Used in the tutorials

As the occupation number of fermionic mode is effectively binary, a length-N vector (v) of binary number can be utilized to describe a configuration of a many-body fermionic state on N modes. An n-qubit product state configuration |w0> |w1> |w2> ... |wn-1>, on the other hand is described by a length-n binary vector w=(w0, w1, ..., wn-1). To map a subset of N-Orbital Fermion states to n-qubit states we define a binary code, which consists of a (here: linear) encoding (e) and a (non-linear) decoding (d), such that for every v from that subset, w = e(v) is a length-n binary vector with d(w) = v. This can be used to save qubits given a Hamiltonian that dictates such a subset, otherwise n=N.

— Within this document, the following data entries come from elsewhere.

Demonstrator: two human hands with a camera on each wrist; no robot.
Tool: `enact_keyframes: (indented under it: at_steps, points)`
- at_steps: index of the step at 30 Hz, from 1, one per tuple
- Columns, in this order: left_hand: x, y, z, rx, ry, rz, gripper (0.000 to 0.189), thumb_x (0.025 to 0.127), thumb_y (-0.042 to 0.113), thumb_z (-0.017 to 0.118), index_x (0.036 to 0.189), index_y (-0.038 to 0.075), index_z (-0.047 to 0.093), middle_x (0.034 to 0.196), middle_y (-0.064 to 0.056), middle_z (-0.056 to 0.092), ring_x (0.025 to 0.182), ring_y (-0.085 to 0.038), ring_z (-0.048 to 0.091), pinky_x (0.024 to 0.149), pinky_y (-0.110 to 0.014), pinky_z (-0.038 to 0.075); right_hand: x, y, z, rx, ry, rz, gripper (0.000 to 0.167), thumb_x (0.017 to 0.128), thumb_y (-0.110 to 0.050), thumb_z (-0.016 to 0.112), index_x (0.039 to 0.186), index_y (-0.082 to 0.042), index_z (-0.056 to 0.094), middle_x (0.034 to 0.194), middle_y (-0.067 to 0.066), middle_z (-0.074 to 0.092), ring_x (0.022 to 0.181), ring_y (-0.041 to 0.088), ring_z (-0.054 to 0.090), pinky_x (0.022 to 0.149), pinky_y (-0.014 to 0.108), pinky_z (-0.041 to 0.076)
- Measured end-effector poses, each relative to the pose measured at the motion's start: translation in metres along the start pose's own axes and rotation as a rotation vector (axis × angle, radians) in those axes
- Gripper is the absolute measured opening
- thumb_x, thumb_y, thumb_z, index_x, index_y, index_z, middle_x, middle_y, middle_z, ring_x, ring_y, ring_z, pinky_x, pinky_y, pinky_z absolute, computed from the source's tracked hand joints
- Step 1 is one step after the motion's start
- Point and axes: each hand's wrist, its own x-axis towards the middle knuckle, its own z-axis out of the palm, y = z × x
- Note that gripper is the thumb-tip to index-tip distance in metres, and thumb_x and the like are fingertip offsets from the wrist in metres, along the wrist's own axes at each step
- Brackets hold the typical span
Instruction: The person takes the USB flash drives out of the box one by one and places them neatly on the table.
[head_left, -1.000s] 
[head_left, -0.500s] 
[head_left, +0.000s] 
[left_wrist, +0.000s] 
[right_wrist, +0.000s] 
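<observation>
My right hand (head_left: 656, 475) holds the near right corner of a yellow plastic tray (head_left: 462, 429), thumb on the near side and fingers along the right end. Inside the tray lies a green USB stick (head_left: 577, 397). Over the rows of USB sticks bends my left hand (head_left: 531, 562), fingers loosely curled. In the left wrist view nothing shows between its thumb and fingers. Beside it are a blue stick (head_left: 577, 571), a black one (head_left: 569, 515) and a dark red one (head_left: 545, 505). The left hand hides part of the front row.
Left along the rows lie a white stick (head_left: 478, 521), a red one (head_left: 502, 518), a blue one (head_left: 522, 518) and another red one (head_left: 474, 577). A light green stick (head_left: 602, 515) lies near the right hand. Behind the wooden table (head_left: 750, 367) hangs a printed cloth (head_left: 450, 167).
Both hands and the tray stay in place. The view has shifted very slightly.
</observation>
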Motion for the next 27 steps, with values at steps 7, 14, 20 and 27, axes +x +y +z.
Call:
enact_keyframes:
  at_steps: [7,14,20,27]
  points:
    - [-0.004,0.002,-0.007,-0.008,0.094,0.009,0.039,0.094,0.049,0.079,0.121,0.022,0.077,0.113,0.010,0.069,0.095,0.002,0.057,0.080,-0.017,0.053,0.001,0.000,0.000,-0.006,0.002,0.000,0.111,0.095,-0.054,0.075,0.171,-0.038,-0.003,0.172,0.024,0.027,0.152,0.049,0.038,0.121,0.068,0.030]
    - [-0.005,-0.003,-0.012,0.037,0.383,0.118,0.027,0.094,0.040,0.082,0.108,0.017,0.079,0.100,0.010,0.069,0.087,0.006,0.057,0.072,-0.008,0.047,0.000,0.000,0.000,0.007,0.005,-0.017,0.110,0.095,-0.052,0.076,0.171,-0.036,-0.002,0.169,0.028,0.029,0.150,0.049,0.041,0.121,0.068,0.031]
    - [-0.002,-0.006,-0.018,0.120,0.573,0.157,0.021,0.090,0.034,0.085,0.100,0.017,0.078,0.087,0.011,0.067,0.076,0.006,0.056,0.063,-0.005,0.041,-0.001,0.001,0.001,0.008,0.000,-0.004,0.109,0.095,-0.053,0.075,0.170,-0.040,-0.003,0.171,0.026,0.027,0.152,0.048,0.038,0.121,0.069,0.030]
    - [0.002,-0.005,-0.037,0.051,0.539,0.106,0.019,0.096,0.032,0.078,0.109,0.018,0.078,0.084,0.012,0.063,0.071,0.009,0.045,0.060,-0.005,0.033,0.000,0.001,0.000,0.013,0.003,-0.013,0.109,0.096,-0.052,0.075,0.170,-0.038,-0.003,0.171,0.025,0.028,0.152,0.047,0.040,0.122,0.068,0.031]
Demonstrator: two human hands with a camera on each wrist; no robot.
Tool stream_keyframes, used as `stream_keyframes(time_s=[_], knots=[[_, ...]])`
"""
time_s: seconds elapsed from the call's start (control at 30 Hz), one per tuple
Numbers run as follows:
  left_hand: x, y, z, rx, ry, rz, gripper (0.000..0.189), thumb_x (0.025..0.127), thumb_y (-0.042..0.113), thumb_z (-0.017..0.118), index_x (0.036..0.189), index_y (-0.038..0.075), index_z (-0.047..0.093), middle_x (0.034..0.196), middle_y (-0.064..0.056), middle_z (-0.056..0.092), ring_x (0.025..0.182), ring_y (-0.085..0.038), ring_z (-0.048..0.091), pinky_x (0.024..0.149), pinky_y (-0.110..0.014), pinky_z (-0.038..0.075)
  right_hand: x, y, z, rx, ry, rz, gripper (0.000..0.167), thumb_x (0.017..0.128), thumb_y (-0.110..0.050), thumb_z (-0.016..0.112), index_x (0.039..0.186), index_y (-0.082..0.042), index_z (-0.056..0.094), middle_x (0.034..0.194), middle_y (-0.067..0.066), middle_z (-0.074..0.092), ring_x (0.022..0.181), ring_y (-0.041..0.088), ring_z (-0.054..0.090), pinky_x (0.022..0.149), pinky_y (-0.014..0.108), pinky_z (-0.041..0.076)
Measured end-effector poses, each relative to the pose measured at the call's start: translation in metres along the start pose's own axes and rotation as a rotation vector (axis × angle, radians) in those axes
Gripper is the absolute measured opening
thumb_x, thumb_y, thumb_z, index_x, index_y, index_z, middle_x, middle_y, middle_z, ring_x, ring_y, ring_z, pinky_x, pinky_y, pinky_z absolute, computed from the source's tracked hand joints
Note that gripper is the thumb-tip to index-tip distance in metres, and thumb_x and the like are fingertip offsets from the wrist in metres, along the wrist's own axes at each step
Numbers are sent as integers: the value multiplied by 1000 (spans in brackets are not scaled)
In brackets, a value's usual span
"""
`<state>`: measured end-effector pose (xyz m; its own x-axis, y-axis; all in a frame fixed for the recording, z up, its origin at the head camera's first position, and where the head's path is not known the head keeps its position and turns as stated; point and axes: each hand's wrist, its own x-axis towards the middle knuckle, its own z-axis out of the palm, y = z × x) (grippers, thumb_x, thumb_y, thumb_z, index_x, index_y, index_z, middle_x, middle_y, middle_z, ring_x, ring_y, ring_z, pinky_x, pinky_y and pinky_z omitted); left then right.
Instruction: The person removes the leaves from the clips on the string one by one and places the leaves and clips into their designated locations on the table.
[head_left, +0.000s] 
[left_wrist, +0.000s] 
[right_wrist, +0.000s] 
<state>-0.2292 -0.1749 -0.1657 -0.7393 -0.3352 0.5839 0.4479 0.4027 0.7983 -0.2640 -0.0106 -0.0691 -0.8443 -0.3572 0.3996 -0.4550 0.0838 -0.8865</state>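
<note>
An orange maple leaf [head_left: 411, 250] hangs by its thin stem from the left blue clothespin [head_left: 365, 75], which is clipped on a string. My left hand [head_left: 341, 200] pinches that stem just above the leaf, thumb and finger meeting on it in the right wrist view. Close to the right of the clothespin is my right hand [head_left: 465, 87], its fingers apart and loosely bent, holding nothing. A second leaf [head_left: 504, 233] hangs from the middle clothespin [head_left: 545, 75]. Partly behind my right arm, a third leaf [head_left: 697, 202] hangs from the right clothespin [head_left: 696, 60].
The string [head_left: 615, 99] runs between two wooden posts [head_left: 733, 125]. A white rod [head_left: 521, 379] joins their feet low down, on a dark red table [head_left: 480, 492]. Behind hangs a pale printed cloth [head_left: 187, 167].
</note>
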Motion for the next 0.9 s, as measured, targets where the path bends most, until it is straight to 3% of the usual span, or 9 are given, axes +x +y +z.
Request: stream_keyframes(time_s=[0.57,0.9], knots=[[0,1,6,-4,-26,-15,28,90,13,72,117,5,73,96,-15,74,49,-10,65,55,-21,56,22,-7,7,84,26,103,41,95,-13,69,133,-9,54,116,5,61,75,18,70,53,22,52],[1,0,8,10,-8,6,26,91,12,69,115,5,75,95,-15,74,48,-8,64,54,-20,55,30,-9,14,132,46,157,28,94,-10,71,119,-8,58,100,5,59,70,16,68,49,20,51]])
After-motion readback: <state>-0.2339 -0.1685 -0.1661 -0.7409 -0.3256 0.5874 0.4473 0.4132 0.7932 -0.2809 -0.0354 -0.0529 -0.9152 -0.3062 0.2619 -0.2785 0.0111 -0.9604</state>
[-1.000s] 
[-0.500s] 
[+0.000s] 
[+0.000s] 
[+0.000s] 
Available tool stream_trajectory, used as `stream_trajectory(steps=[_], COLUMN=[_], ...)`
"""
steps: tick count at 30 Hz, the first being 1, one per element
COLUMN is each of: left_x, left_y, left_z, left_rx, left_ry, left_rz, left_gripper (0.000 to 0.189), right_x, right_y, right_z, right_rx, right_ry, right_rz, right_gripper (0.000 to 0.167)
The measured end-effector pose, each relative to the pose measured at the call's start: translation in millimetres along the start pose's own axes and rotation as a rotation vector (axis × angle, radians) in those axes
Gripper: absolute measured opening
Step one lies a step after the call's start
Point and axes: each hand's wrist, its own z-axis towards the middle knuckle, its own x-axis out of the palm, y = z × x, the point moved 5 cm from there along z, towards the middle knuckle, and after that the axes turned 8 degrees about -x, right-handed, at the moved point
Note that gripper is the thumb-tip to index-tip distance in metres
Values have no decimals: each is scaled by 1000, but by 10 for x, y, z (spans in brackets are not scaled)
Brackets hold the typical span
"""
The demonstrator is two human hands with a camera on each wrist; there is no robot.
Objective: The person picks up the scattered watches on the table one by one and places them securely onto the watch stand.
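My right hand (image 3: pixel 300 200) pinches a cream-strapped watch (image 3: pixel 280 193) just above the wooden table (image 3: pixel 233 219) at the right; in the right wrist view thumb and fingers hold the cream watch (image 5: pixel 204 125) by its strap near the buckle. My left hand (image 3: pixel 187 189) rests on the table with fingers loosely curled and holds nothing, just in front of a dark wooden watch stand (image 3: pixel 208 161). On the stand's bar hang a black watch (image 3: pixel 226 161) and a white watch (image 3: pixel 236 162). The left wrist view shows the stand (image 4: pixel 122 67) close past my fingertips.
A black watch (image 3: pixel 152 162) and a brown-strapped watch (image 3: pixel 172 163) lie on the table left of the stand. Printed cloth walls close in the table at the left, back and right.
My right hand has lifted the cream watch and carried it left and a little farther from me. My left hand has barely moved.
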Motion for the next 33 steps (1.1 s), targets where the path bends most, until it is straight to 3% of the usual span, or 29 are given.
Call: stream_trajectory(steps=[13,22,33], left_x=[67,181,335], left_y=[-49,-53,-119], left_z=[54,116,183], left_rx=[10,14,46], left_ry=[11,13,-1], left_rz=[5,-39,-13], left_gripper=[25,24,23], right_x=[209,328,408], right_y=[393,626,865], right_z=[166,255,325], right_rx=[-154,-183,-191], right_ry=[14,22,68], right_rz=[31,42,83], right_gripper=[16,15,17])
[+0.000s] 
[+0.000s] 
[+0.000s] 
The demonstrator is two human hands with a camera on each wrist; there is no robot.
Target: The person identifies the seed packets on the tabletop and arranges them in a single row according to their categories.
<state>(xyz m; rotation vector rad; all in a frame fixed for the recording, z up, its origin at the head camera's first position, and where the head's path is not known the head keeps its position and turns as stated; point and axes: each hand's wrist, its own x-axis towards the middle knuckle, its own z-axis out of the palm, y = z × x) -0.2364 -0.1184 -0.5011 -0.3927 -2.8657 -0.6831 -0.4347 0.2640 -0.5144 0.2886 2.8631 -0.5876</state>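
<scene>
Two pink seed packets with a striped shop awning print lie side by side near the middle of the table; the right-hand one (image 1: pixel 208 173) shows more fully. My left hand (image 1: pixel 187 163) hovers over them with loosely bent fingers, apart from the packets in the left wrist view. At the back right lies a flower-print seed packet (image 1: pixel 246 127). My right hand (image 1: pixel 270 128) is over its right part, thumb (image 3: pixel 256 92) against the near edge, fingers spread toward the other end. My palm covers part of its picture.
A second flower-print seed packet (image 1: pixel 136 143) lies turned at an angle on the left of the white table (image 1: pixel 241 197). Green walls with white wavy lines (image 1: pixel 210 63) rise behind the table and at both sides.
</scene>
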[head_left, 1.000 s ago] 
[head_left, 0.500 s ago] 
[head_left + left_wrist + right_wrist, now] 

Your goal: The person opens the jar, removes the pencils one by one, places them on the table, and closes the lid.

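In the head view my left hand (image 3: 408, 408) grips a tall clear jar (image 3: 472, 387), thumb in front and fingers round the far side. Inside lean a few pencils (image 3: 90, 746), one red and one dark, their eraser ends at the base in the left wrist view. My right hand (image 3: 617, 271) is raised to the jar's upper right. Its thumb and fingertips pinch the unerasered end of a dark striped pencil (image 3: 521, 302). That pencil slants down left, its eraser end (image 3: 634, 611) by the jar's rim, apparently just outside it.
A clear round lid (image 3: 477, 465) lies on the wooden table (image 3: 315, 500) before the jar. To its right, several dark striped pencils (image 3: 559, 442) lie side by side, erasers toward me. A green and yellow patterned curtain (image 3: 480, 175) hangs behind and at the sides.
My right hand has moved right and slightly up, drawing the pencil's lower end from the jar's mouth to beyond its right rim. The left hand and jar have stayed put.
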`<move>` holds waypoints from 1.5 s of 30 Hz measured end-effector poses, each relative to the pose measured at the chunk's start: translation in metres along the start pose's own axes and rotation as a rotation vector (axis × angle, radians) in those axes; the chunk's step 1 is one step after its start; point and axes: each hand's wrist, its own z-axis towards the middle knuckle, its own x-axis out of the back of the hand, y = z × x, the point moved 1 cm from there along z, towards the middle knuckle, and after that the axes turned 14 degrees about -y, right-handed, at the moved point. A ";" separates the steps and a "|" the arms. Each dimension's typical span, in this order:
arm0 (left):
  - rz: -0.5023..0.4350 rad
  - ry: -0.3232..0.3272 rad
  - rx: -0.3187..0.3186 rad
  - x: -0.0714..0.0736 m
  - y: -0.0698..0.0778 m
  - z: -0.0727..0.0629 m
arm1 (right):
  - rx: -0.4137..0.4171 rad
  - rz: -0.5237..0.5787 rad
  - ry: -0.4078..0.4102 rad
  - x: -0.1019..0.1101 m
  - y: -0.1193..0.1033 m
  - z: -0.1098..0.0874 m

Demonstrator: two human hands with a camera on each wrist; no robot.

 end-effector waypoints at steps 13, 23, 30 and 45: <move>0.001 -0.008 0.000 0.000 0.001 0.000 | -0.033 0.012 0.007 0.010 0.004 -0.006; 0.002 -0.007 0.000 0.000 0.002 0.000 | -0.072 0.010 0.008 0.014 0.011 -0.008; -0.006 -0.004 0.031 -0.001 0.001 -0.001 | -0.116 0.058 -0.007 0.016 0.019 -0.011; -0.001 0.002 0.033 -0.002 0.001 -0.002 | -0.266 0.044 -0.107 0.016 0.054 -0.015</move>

Two binary codes (e,d) and (e',d') can construct a third code (e",d") by two possible operations:

Concatenation: (e",d") = (e,d) * (e',d') which means e": v" -> e'( e(v") ) and d": w" -> d( d'(w") ) where n" = n' and N" = N, with n = N' as necessary condition.

Appendage: (e",d") = (e,d) + (e',d') which means e": (v + v') -> e(v) + e'(v') and d": (w + w') -> d(w) + d'( w') where the addition is to be understood as appending two vectors together, so N" = N' + N and n" = n + n'.

Appending codes is particularly useful when considering segment codes or segmented transforms.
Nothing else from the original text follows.